V School and VI Meeting

 

 

The ORTHONET Network brings together researchers focused on orthogonal polynomials and special functions, exploring their deep connections with fields such as approximation theory, operator theory, number theory, information theory, Fourier series, numerical analysis, integrable systems and probability. This cross-disciplinary approach extends beyond pure mathematics, finding applications in mathematical physics, science, and technology.

A core goal of ORTHONET is to foster collaboration within the Spanish scientific community, uniting those who specialize in orthogonality and its diverse applications. By doing so, the network seeks to raise the quality and impact of research in this area. Another priority is facilitating the transfer of expertise to other scientific and technological fields where orthogonality offers untapped potential.

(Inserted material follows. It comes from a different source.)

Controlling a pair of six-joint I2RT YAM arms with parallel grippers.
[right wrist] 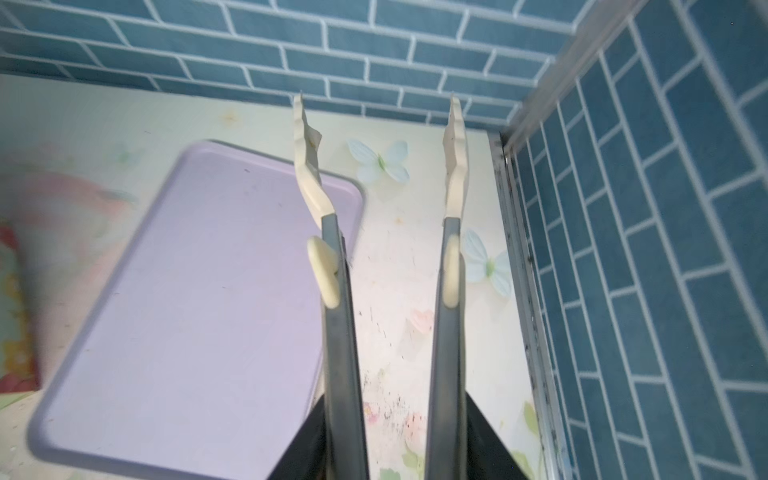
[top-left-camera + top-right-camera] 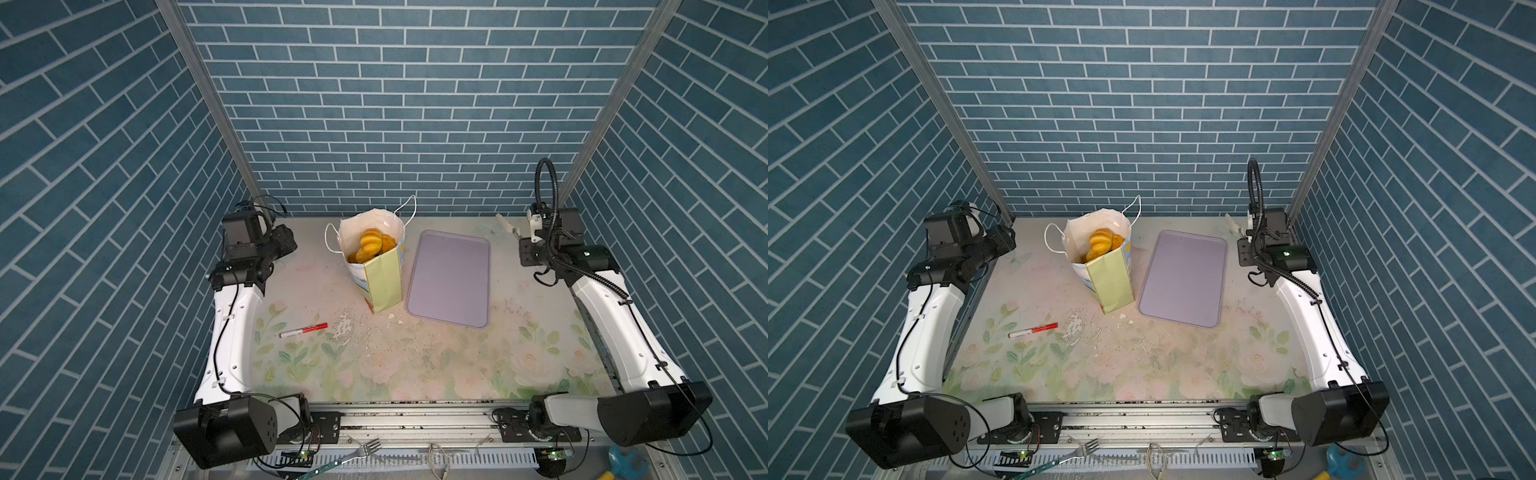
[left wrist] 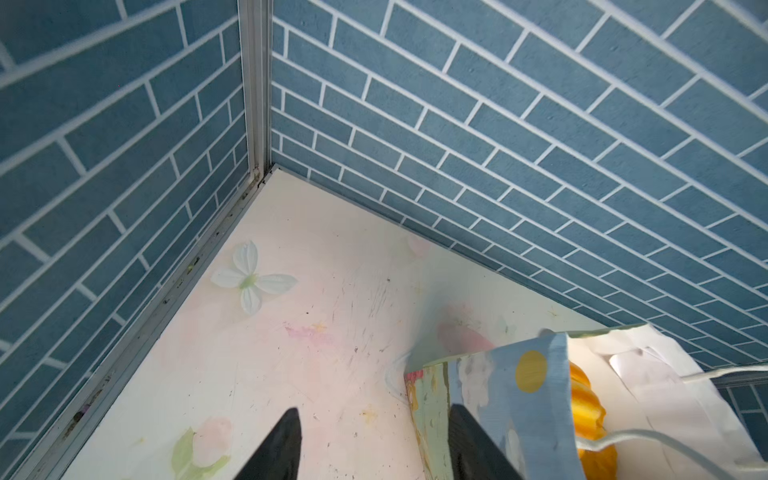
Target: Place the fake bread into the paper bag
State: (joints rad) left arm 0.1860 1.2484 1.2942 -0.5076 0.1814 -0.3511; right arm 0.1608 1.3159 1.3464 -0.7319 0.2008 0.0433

The ORTHONET network receives funding through project RED2022-134580-T, as part of the National Program aimed at advancing scientific and technical research and promoting its transfer. This initiative is supported by the 2021-2023 State Plan for Scientific, Technical, and Innovation Research, under the Ministry of Science, Innovation, and Universities.

logo ministerio

The Organizing Committee gratefully acknowledges the support of the Faculty of Physical Sciences for providing the infrastructure.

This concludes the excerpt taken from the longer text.